Cheshire East (Unitary Authority)
Odd Rode
National Grid Reference:
SJ 83181 58874, SJ 83233 58925

Reasons for Designation

Around 6,000 moated sites are known in England. They consist of wide ditches, often or seasonally water-filled, partly or completely enclosing one or more islands of dry ground on which stood domestic or religious buildings. In some cases the islands were used for horticulture. The majority of moated sites served as prestigious aristocratic and seigneurial residences with the provision of a moat intended as a status symbol rather than a practical military defence. The peak period during which moated sites were built was between about 1250 and 1350 and by far the greatest concentration lies in central and eastern parts of England. However, moated sites were built throughout the medieval period, are widely scattered throughout England and exhibit a high level of diversity in their forms and sizes. They form a significant class of medieval monument and are important for the understanding of the distribution of wealth and status in the countryside. Many examples provide conditions favourable to the survival of organic remains.

Little Moreton Hall moated site is commonly regarded as containing the most famous and picturesque timber-framed manor house in England. The form of the original medieval site is clearly evident and extensive remains of the original buildings on the island will survive beneath the present house and gardens. Additionally organic remains will survive in the waterlogged moat. The Elizabethan use of the site demonstrates the continued importance of the monument at this later period.

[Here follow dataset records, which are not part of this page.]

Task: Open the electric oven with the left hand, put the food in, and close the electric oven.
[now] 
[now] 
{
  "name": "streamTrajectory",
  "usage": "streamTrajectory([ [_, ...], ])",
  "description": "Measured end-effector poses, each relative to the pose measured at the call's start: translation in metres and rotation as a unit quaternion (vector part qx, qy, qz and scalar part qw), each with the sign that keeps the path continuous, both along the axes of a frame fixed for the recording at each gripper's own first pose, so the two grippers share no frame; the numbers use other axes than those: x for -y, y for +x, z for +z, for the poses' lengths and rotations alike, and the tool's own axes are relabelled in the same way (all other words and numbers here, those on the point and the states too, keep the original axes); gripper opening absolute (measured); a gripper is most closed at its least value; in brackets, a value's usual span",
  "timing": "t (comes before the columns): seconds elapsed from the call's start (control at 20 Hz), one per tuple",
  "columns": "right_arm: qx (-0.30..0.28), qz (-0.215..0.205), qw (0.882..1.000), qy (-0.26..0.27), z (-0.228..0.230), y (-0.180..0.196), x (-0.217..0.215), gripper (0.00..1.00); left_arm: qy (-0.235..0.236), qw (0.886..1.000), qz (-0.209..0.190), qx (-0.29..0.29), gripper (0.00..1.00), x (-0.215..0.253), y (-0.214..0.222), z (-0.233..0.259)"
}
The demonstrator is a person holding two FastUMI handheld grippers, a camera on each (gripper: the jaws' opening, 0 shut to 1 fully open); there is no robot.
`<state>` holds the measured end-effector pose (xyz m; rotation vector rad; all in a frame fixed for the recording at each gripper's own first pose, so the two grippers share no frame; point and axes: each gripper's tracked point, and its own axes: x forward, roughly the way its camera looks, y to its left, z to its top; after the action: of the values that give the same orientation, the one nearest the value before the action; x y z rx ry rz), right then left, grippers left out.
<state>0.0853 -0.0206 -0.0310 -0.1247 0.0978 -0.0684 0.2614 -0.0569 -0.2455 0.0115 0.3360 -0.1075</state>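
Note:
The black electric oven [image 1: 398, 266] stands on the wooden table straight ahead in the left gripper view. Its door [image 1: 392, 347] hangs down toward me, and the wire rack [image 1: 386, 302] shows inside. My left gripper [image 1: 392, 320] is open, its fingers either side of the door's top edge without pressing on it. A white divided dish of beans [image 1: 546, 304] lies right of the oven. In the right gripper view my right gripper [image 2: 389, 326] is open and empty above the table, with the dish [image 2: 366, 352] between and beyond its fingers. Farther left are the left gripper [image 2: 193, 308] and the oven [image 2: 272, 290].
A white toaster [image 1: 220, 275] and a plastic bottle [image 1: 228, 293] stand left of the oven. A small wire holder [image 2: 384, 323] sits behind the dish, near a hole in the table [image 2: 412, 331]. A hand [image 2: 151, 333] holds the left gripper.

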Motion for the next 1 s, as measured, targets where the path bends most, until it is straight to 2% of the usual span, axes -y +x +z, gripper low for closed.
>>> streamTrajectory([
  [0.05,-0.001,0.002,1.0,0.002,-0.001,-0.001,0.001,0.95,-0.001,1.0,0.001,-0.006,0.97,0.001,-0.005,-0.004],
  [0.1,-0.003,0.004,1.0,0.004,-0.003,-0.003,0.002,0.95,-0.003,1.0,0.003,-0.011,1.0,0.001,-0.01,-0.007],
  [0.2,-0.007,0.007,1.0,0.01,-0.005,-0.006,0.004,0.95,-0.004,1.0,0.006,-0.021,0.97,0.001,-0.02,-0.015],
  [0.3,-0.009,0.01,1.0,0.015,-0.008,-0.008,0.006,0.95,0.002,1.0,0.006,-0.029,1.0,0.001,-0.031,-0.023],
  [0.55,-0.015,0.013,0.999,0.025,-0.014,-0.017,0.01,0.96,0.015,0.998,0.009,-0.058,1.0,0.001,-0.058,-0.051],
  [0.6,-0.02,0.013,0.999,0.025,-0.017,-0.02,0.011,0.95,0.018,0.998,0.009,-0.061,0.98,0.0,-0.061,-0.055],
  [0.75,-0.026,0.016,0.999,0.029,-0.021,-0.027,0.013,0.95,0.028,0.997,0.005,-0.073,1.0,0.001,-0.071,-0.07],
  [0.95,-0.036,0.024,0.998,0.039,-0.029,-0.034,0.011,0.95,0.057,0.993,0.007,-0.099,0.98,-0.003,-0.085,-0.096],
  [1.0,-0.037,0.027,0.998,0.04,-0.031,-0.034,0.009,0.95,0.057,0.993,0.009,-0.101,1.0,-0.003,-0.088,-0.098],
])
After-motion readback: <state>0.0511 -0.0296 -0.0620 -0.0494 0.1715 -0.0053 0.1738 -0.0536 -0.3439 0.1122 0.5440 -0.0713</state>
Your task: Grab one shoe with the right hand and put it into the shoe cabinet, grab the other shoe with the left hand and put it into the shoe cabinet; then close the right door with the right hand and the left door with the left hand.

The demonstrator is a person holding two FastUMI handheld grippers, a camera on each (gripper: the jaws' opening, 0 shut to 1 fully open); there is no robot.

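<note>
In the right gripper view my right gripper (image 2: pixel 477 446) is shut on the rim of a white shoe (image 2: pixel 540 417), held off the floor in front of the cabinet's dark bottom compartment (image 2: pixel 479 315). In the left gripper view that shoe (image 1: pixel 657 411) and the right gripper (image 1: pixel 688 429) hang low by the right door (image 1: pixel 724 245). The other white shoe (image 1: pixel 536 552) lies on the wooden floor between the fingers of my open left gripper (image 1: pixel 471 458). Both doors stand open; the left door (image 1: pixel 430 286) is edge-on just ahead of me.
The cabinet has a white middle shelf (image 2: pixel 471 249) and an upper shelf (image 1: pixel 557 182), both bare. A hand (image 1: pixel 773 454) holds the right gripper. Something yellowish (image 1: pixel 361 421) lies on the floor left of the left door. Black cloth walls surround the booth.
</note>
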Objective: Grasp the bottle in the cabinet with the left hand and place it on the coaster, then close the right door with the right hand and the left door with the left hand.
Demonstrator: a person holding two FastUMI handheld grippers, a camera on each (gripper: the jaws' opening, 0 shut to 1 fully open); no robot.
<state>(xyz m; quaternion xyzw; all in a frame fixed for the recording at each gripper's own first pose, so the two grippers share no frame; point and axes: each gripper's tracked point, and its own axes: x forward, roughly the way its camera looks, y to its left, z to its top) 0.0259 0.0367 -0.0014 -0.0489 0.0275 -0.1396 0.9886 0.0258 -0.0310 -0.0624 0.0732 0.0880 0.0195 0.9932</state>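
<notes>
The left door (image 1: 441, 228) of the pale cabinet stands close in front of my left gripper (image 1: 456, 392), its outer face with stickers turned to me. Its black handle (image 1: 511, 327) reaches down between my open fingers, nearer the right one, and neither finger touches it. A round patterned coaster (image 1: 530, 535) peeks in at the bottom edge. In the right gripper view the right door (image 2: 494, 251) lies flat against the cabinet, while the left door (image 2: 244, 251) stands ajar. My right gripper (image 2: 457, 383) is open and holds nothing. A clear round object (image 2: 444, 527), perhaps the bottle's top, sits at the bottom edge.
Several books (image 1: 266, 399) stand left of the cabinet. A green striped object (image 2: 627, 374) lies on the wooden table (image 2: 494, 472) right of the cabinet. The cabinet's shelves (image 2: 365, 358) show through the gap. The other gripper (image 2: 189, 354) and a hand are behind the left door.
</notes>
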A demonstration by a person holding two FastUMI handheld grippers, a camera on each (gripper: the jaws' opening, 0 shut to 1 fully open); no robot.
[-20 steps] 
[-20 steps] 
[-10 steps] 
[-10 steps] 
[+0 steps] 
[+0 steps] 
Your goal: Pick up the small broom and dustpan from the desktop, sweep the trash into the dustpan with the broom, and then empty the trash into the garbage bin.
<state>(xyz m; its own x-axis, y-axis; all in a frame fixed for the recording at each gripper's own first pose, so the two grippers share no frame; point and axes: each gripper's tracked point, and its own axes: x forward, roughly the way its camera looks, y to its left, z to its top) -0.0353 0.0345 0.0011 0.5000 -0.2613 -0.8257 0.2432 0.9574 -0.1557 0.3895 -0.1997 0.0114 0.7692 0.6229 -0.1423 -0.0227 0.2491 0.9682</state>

The monument is the moated site of Little Moreton Hall, one of the finest examples of a medieval moated manor house in England. The site includes an island c.70m x 50m containing the timber-framed Little Moreton Hall, lawns, ornamental shrubs, gravel paths, a prospect mound, and the knot garden - a 20th century restoration of an Elizabethan garden. Surrounding the island is a waterlogged moat c.10m wide flanked on its W side by a low outer bank c.2m wide x 0.2m high. Access to the island is by a low sandstone bridge across the moat's S arm that leads to the S gatehouse. At this point the moat sides are revetted. A second prospect mound lies outside the moat close to the SW corner. Little Moreton Hall was first mentioned in 1271. The present structure evolved from the early 15th century to c.1600 and is currently owned by the National Trust and open to the public. Little Moreton Hall and the bridge allowing access across the moat are Grade 1 Listed. Little Moreton Hall, its courtyard and bridge, all service pipes, fences and gravel paths are excluded from the scheduling although the ground beneath all these features is included. The monument is divided into two separate constraint areas.

MAP EXTRACT The site of the monument is shown on the attached map extract. It includes a 2 metre boundary around the archaeological features, considered to be essential for the monument's support and preservation.


The contents of this record have been generated from a legacy data system.

Legacy System number:
Legacy System:


Books and journals
Dodgson, J McN, The Place Names of Cheshire Part 1, (1970)
Williams, S R, 'CAB' in CAB, , Vol. 6, (1978)
Darvill, T., MPP Single Monument Class Description - Moats, (1988)
DOE, List of Buildings of Historic & Architectural Interest,
SMR No. 130/1/1, Cheshire SMR, Little Moreton Hall, (1989)
SMR No. 130/1/2, Cheshire SMR, Barn at Little Moreton Hall Farm, (1987)
SMR No. 130/1/4, Cheshire SMR, Garden at Little Moreton Hall, (1989)
Title: Ordnance Survey 1:2500 Source Date: Author: Publisher: Surveyor:
To Turner R C, (1984)
Wilson, D., To Cheshire SMR, (1986)


This monument is scheduled under the Ancient Monuments and Archaeological Areas Act 1979 as amended as it appears to the Secretary of State to be of national importance. This entry is a copy, the original is held by the Department for Digital, Culture, Media and Sport.